Is Cereal or Oatmeal Better for Breakfast?
Beyond the nutritional content or composition, the structure of food has a notable impact.
The structure of food, not just the nutrient composition, can be “critical for optimal health.” As you can see in the graphic below and at 0:12 in my video Setback Friday: Which is better breakfast: cereal or oatmeal?corn flakes and rice products cause a much larger spike in blood sugar than rice or corn on the cob, but it’s not just from the added sugar.
“Even with identical chemistry [the same ingredients], food structure can make a big difference in biological and health outcomes.” For example, if you compare the absorption of fat from peanuts compared to exactly the same amount of ground peanuts into peanut butter, you flush more than twice the amount of fat down the toilet when you eat the peanuts. Because? Because no matter how well you chew, little pieces of peanuts trap some of that oil from reaching the colon, as you can see in the graph below and at 0:35 in my videoand the physical form of food not only alters fat absorption, but also alters carbohydrate absorption, too.
For example, rolled oats have a significantly lower glycemic index than instant oats, which is just thinner rolled oats and rolled oats. cause lower spikes in blood sugar and insulin than powdered oats. They all have the same single ingredient, oats, but in different forms and can have different effects, as you can see in the graph below and at 1:02 on my video.
Why do we care? Excessively rapid absorption of carbohydrates after eating a high glycemic index meal can trigger “a sequence of hormonal and metabolic changes” that can promote overeating. The researchers fed a dozen obese adolescents different meals, each with the same number of calories, and followed them for the next five hours to measure their subsequent food consumption. Those who ate instant oats ate 53 percent more than they did after eating the same number of calories from steel-cut oats. The instant oatmeal group snacked an hour after their meal and packed on significantly more calories for the rest of the day, as you can see in the graph below and at 1:41 in my video. They ate the same food but in a different form, with different effects.
instant oats it’s not as bad as some breakfast cereals, however, that can climb into the 80s or 90s on the glycemic index, even unsweetened cereals like shredded wheat.
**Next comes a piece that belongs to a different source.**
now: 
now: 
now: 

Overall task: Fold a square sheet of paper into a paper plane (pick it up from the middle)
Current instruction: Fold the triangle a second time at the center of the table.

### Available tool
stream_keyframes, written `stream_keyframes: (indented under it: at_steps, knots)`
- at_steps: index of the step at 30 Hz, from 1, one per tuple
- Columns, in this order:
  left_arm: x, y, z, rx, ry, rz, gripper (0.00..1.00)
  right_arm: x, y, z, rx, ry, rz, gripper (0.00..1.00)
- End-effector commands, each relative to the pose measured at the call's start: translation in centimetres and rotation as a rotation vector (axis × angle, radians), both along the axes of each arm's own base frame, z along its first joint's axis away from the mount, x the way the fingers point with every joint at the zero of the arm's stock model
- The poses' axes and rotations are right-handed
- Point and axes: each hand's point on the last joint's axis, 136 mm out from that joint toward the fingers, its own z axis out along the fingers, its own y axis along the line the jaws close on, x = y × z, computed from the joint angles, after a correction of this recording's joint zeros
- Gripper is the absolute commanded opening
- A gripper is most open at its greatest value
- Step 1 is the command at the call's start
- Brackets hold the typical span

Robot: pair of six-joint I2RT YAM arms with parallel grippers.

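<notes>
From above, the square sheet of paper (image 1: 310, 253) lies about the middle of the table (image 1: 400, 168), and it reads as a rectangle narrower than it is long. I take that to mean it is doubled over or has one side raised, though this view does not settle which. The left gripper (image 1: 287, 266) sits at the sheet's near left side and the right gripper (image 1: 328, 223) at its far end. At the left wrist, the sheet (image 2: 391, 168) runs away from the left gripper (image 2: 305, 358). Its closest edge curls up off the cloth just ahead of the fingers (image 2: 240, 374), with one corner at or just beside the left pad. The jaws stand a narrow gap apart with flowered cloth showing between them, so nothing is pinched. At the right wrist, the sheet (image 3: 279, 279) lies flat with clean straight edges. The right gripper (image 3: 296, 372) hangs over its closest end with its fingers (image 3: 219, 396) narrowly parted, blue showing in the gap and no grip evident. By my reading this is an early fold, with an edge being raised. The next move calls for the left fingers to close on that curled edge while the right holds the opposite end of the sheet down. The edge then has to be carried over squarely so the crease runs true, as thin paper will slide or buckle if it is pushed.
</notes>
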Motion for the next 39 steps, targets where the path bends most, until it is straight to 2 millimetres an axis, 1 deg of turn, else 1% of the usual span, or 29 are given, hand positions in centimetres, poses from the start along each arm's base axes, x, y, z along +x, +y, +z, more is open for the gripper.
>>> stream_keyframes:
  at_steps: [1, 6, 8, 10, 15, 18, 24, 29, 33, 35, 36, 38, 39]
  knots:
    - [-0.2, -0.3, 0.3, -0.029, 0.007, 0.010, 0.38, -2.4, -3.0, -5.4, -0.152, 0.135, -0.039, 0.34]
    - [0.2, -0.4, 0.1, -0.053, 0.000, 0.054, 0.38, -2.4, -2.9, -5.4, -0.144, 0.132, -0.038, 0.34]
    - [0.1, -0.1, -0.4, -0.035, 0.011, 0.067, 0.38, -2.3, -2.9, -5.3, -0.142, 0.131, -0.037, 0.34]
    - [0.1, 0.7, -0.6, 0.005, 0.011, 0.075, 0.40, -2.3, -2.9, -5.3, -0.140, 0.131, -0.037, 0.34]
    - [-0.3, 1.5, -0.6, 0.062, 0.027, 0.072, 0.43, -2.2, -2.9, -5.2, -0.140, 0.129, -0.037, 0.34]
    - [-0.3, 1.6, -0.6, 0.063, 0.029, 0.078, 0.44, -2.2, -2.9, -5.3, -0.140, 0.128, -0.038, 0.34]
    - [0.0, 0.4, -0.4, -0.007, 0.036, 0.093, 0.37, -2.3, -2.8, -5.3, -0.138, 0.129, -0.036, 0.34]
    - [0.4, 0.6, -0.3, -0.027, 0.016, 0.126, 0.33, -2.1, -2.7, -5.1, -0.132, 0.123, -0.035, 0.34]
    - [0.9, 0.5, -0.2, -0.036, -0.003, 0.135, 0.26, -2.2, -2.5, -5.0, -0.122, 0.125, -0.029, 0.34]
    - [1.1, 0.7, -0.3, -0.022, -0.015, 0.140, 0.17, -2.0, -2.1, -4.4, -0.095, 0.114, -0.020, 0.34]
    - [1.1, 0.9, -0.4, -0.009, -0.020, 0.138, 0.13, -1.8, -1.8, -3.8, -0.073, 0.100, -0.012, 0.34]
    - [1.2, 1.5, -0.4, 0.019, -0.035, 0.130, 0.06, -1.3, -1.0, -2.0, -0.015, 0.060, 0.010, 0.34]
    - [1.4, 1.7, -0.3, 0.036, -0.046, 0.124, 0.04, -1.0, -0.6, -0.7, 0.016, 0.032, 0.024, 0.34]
The new industrial methods used to create breakfast cereals, such as extrusion cooking and explosive puffing, speed up starch digestion and absorption, causing an exaggerated blood sugar response, whether or not they have added sugar. shredded wheat has the same ingredients as spaghetti, only wheat, but it has double the glycemic index.
As you can see in the graph below and at 2:23 on my videoWhen you eat spaghetti, you get a mild rise in blood sugar. However, if you eat the exact same ingredients in bread form, all the little bubbles in the bread allow your body to break it down more quickly, so you get a huge spike in blood sugar levels, making your body overreacts. an exaggerated spike in insulin, and that ends up causing our blood sugar levels to drop below fasting levels, which can lead to hunger. Experimentally, infuse someone on insulin so their blood sugar drops can make their hunger rise; In particular, your cravings for high-calorie foods can spike. In summary, foods with a lower glycemic index may aid one feels fuller for longer than equivalent higher glycemic foods.
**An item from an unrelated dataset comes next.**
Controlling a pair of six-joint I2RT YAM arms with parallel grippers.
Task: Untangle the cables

researchers random people in one of three breakfast conditions: oatmeal made with quick oats, the same number of calories from cornflakes, or just water, and then measured how much they ate for lunch three hours later. As you can see in the graph below and at 3:17 on my videonot only the ones ate oatmeal feel significantly fuller and less hungry, they also ate significantly less lunch. After eating oatmeal for breakfast, the overweight participants ate less than half the calories at lunch — hundreds and hundreds fewer calories. In fact, the breakfast cereal was so unsatisfying that the cornflakes group ate as much as the water-only group. It’s as if the cereal group hadn’t had any breakfast at all.
If you feed Honey Nut Cheerios people felt significantly less full, less satisfied and hungrier hours later than those who had been fed the same amount of oatmeal calories. Although both breakfasts were oat-based, the higher glycemic index, reduced intact starch, and reduced intact fiber in the Cheerios appeared to have conspired to decrease appetite control. The test was funded by the Pepsi Corporation, makers of Quaker oats, pitted against rival General Mills’ Cheerios. An industry-funded exposé on study rigging later revealed that the study originally included another arm, Quaker Oatmeal Squares. “I’m sorry the oat squares didn’t work as well as expected,” the researcher told Pepsi, which decided to publish only the results on his oats.
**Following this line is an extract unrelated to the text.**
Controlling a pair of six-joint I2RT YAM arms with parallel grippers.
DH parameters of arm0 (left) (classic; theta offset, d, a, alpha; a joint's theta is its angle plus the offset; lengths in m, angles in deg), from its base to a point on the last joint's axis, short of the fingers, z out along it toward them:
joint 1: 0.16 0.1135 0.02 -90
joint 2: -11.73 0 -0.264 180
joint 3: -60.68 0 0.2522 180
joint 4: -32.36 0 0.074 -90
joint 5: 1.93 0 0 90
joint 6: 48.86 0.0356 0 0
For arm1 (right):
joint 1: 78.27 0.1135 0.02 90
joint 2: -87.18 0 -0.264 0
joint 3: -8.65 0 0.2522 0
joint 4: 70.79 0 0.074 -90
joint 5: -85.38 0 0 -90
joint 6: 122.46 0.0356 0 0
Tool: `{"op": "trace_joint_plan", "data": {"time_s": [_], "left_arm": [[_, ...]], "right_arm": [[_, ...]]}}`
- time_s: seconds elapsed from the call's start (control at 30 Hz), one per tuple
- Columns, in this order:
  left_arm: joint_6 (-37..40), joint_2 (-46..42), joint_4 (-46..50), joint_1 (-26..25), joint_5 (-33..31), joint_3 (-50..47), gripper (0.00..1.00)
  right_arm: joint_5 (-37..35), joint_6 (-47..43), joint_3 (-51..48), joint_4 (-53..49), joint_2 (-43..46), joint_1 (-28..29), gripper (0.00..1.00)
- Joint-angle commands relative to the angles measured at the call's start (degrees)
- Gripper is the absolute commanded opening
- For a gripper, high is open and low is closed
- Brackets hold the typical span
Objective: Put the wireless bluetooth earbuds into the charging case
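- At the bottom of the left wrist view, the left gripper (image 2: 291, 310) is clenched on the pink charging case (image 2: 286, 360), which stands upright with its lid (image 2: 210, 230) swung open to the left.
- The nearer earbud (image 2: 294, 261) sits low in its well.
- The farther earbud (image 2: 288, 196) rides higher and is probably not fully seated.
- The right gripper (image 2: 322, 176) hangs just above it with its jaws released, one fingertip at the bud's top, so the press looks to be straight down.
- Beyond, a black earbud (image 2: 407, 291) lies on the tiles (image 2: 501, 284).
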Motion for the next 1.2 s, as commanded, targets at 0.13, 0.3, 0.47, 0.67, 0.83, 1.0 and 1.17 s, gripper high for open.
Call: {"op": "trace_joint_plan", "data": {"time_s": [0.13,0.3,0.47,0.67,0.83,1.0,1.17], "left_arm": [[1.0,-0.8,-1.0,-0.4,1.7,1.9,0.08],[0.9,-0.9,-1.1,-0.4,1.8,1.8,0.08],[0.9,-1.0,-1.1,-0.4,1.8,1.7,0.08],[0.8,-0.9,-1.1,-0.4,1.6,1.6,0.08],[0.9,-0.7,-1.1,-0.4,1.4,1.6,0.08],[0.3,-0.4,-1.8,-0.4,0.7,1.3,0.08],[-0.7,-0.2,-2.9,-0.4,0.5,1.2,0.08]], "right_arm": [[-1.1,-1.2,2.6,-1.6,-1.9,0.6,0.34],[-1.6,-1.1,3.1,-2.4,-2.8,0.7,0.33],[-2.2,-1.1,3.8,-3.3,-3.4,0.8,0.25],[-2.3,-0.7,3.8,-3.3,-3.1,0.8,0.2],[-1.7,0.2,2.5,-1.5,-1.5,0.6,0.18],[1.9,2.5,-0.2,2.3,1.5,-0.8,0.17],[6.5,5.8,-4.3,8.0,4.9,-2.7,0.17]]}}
In case you missed my previous video on cereal, check it out Flashback Friday: The worst food for tooth decay. It’s amazing how the same product can have such different effects on the body depending on how it was processed. Whole grains are better than refined ones, but the most integral ones? Intact kernels. Instant oats are better than powdered oats, rolled oats are better than instant, steel cut oats are better than rolled, and whole oats are best.
Watch this cooking video of me morning cereal bowl from the Cookbook How not to die.